Consistent time semantics are of particular importance in stream processing. Many operations in an Event Processor are dependent on time, such as joins, aggregations when computed over a window of time (for example, five-minute averages), and handling out-of-order and "late" data. In many systems, developers have a choice between different variants of time for an Event:
Depending on the use case, developers need to pick one variant over the others.
How can we implement event-time based processing of Events (i.e., processing based on each Event's original timeline)?
For event-time processing, the Event Source must include a timestamp in each Event (for example, in a data field or in header metadata) that denotes the time at which the Event was created by the Event Source. Then, on the consuming side, the Event Processing Application needs to extract this timestamp from the Event. This allows the application to process Events based on their original timeline.
In the streaming database ksqlDB, every Event (or record) has a system column named ROWTIME, which represents the timestamp for the Event. This defaults to the time at which the Event was originally created by its Event Source. For example, when we create a ksqlDB STREAM or TABLE from an existing Apache Kafka® topic, then the timestamp embedded in a Kafka message is extracted and assigned to the Event in ksqlDB. (See also the CreateTime of a Kafka ProducerRecord, and the Kafka message format.)
Sometimes, this default behavior of ksqlDB is not what we want. Maybe the Events have a custom data field containing their actual timestamps (for example, some legacy data that has been around for a while was ingested into Kafka only recently, so we can't trust the CreateTime information in the Kafka messages because they are much newer than the original timestamps). To use a timestamp in the Event payload itself, we can add a WITH(TIMESTAMP='some-field') clause when creating a stream or table. This instructs ksqlDB to get the timestamp from the specified field in the record.

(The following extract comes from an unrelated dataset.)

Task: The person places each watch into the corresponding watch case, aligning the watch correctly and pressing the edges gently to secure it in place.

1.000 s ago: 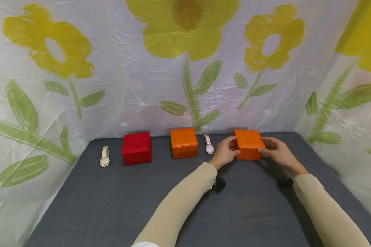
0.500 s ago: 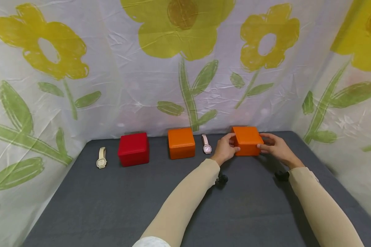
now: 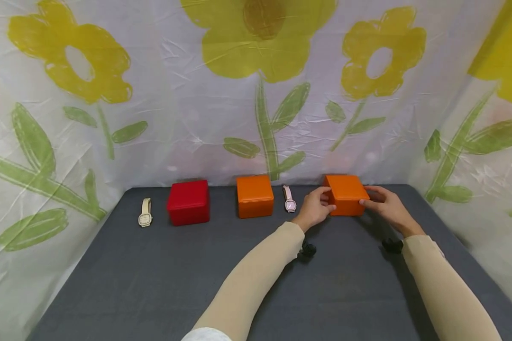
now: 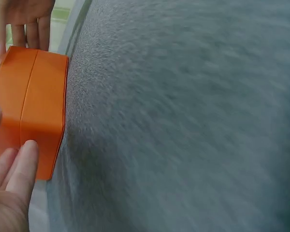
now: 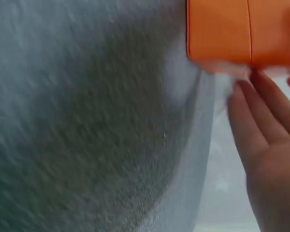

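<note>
On the grey table (image 3: 153,284), both hands hold the level orange box (image 3: 345,195).

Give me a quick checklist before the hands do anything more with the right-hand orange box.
1. Left hand on the right orange box: ok, fingers touch its left side.
2. Right hand on the box: ok, fingers touch its right side.
3. Box lid: ok, appears closed, seam line unbroken in the left wrist view.
4. Box resting on the gray table: cannot tell, its base is blurred.
5. Pink watch clear of the left hand: ok, it lies apart, beside the middle orange box.
6. Red box and cream watch out of the way: ok, far to the left.
</note>
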Available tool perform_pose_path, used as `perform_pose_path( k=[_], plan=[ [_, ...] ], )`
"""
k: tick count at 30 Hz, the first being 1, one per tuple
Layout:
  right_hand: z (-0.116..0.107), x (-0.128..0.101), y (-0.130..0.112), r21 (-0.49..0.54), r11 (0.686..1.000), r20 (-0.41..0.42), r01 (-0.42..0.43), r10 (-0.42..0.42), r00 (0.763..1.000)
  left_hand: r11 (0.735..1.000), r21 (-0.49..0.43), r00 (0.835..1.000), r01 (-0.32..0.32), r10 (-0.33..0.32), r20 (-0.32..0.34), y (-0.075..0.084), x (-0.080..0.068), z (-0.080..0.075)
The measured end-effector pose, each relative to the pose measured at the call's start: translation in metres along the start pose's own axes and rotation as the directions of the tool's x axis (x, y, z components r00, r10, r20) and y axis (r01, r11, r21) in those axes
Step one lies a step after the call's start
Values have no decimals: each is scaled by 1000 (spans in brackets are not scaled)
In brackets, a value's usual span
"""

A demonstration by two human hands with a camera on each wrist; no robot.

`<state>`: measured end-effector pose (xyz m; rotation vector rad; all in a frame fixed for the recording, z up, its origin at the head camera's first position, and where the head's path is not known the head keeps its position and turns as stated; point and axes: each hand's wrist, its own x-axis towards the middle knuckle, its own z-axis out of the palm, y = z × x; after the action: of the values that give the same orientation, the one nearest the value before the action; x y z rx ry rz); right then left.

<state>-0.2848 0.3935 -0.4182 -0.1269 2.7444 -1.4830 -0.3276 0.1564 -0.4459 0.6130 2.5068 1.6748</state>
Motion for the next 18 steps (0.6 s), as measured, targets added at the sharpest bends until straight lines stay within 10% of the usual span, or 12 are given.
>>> perform_pose_path(
  k=[8, 18],
  plan=[
    [19, -12, -27, -122, 987, -182, 101, -122, 976, 991, -62, 993, -117, 118, 9, -5, -21, -33],
    [70, -10, -55, -131, 965, -154, 226, -245, 957, 982, -22, 982, -186, 187, 30, -6, -58, -82]
  ],
)
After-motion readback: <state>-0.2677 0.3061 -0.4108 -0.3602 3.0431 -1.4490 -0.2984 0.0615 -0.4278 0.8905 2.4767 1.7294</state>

CREATE STREAM my_event_stream
WITH (kafka_topic='events',
timestamp='eventTime');
The Kafka Streams client library of Apache Kafka provides a TimestampExtractor interface for extracting the timestamp from Events. The default implementation retrieves the timestamp from the Kafka message (see the discussion above) as set by the producer of the message. Normally, this setup results in event-time processing, which is what we want.

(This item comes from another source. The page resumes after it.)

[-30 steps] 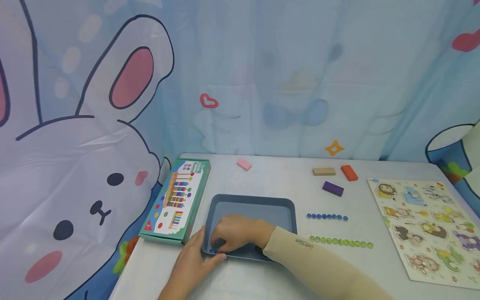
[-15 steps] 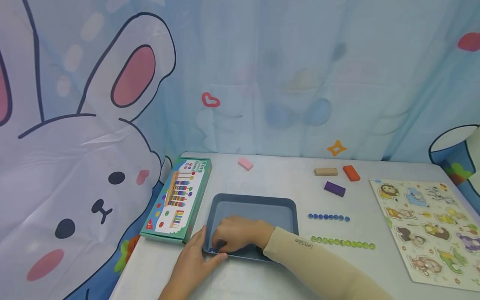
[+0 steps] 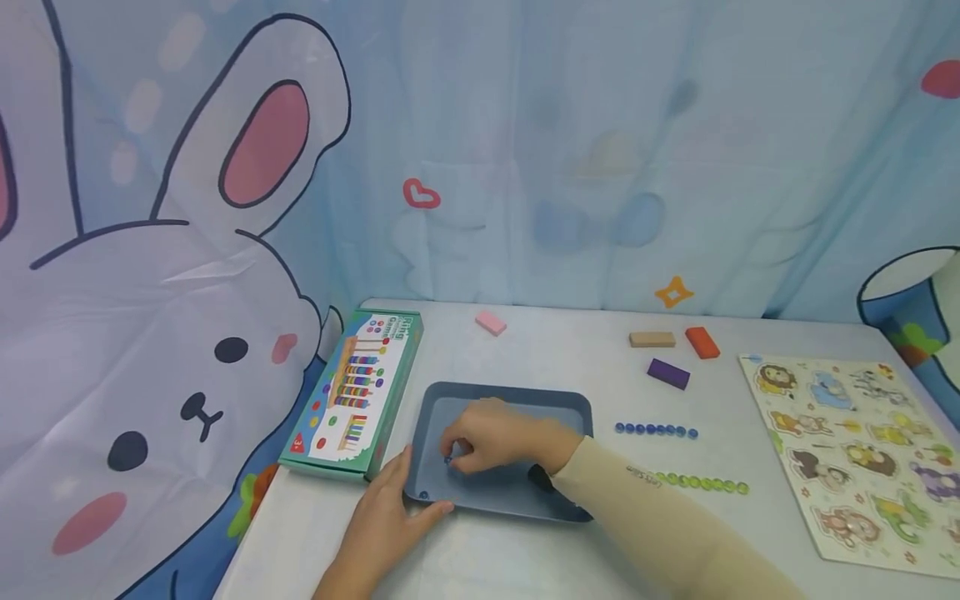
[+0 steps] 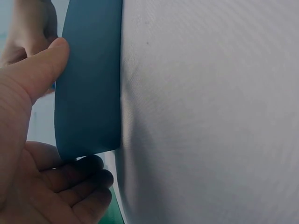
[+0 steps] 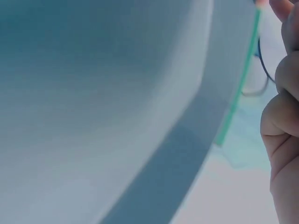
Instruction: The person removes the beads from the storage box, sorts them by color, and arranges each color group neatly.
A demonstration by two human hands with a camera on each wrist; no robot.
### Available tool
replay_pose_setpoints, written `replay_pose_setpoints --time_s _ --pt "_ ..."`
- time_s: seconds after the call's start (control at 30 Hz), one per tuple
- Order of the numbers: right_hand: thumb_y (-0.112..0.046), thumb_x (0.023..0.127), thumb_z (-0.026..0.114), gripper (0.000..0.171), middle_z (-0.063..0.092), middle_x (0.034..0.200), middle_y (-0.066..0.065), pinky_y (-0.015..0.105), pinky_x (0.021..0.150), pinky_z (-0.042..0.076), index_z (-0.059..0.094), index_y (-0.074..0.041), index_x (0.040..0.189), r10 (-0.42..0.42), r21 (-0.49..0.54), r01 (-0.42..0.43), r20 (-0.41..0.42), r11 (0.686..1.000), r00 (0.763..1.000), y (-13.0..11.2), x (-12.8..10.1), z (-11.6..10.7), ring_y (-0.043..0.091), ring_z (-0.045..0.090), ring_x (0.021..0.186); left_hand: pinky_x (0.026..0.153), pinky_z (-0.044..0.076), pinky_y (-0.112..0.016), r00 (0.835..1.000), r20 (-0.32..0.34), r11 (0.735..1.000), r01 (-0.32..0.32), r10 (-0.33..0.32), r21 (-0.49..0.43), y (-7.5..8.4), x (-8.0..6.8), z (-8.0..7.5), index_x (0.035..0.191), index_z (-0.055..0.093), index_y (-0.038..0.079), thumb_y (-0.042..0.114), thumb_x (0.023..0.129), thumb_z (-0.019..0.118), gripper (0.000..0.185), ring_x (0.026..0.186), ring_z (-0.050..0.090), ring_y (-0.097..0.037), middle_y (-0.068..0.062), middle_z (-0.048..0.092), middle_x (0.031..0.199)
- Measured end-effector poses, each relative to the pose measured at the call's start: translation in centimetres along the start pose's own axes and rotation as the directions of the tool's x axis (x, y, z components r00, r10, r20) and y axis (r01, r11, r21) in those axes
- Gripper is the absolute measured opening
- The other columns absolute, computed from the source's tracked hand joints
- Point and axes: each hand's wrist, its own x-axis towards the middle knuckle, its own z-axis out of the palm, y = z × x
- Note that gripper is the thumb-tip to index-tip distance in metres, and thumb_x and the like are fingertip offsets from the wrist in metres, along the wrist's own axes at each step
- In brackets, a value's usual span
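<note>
A dark blue tray (image 3: pixel 525 398) lies on the white table near its front left. My left hand (image 3: pixel 408 500) grips the tray's near-left corner, with the thumb (image 4: pixel 42 70) on the rim (image 4: pixel 88 84) and the fingers curled at its outer side. My right hand (image 3: pixel 453 457) hovers inside the tray above its left half and pinches a small blue bead (image 3: pixel 448 459). Another blue bead (image 3: pixel 423 495) lies in the tray's near-left corner. The right wrist view shows only the tray's floor and wall (image 5: pixel 93 93) and the edge of my fingers (image 5: pixel 285 116).
A green toy box (image 3: pixel 360 392) lies left of the tray. Right of it run a row of blue beads (image 3: pixel 656 430) and a row of green beads (image 3: pixel 701 482). Pink (image 3: pixel 490 323), tan (image 3: pixel 652 339), orange (image 3: pixel 702 342) and purple (image 3: pixel 668 374) blocks lie farther back. An animal puzzle (image 3: pixel 847 450) is at the far right.
My right hand has risen from the tray's near-left corner and moved back and right with a blue bead. The left hand stays on the corner.
</note>
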Motion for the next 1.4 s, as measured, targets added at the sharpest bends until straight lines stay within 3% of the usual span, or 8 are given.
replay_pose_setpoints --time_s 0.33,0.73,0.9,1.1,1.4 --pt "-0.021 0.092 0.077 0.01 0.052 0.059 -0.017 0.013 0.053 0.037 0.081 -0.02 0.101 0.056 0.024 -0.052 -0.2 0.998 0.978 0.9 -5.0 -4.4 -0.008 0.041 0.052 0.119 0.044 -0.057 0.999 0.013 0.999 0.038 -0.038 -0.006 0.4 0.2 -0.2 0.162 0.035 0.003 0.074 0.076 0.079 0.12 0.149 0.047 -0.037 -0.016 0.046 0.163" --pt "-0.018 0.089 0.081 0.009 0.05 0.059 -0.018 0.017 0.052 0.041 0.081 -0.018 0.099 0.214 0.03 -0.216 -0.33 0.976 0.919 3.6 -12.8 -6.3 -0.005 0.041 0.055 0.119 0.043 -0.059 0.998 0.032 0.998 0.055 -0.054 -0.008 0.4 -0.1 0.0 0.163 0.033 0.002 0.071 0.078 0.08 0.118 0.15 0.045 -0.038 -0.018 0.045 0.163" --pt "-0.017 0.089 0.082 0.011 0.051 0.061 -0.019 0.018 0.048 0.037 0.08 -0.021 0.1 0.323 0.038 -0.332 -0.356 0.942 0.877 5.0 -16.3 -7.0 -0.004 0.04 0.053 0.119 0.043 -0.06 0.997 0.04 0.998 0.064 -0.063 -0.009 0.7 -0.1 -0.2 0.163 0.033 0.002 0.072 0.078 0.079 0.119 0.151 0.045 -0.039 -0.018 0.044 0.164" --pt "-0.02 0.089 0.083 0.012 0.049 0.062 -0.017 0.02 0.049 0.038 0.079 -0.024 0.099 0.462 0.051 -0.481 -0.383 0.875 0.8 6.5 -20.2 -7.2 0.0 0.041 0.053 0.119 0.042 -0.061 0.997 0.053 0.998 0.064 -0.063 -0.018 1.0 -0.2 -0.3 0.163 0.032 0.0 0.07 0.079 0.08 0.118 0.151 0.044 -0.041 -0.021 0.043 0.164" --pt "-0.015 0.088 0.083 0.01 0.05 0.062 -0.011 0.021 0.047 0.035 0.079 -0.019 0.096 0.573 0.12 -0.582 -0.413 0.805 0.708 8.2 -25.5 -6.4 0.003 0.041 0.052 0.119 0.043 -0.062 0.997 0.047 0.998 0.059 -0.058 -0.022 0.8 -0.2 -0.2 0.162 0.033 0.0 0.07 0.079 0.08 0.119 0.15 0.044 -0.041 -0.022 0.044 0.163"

But for those cases where we need to get the timestamp from the event payload, we can create our own TimestampExtractor implementation:
class OrderTimestampExtractor implements TimestampExtractor {
@Override
public long extract(ConsumerRecord<Object, Object> record, long partitionTime) {
ElectronicOrder order = (ElectronicOrder)record.value();
return order.getTime();
}
Generally speaking, this functionality of custom timestamp assignment makes it easy to integrate data from other applications that are not using Kafka Streams or ksqlDB themselves.
Additionally, Kafka has the notion of event-time vs. processing-time (wall-clock-time) vs. ingestion time, similar to ksqlDB. Clients such as Kafka Streams make it possible to select which variant of time we want to work with in our application.

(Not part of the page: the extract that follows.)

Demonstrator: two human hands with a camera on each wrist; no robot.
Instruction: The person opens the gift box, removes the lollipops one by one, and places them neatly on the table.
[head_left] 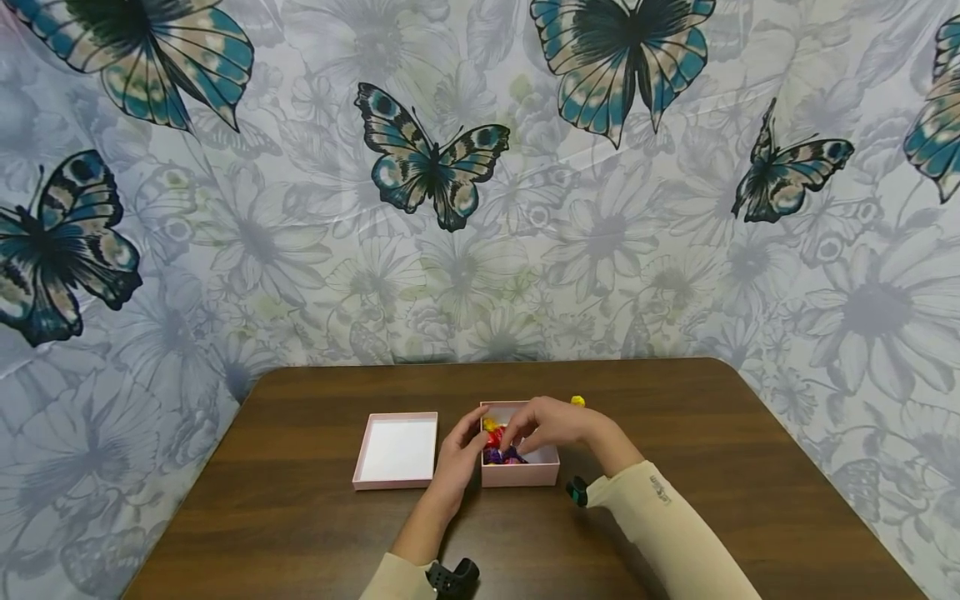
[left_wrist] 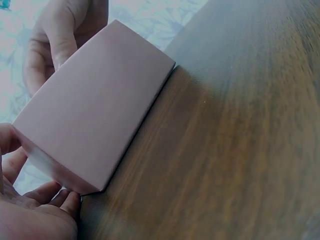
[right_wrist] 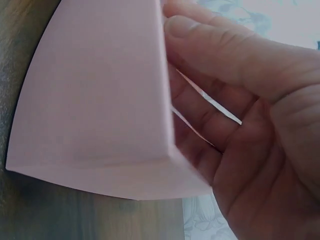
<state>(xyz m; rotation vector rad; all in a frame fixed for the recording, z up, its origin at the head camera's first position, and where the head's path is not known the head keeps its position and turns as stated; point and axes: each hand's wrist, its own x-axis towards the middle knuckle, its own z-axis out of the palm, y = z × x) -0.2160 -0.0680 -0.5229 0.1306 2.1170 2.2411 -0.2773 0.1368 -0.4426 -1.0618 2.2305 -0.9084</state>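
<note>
A pink open box (head_left: 519,476) stands on the table with small wrapped candies (head_left: 495,437) in red, yellow and purple along its left part. My left hand (head_left: 456,462) holds the box's left side, its thumb at the rim and the other fingers along the outer wall, as the left wrist view (left_wrist: 37,210) shows. From the right, my right hand (head_left: 551,423) reaches over the rim, fingers bent down among the candies. In the right wrist view the box wall (right_wrist: 95,90) covers those fingertips, so I cannot tell whether they pinch a candy.
A pink lid (head_left: 396,450) with a white inside lies left of the box. One small yellow piece (head_left: 577,401) is on the table behind the right wrist. The wooden table (head_left: 300,517) ends at a butterfly-printed cloth (head_left: 465,283) behind.
</note>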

When deciding which time semantics to use, we need to consider the problem domain. In most cases, event-time processing is the recommended option. For example, when re-processing historical Event Streams (such as for A/B testing, for training machine learning models), only event-time processing yields correct results. If we use processing-time (wall-clock time) to process the last four weeks' worth of Events, then an Event Processor will falsely believe that these four weeks of data were created just now in a matter of minutes, which completely breaks the original timeline and temporal distribution of the data and thus leads to incorrect processing results.
The difference between event-time and ingestion-time is typically less pronounced, but ingestion-time still suffers from the same conceptual discrepancy between when an Event actually occurred in the real world (event-time) vs. when the Event was received and stored in the Event Streaming Platform (ingestion-time). If, for some reason, there is a significant delay between when an Event is captured and when it is delivered to the Event Streaming Platform, then event-time is the better option.
One reason not to use event-time is if we cannot trust the Event Source to provide us with reliable data, including reliable embedded timestamps for Events. In this case, ingestion-time may be the preferred option, if it is not feasible to fix the root cause (unreliable Event sources).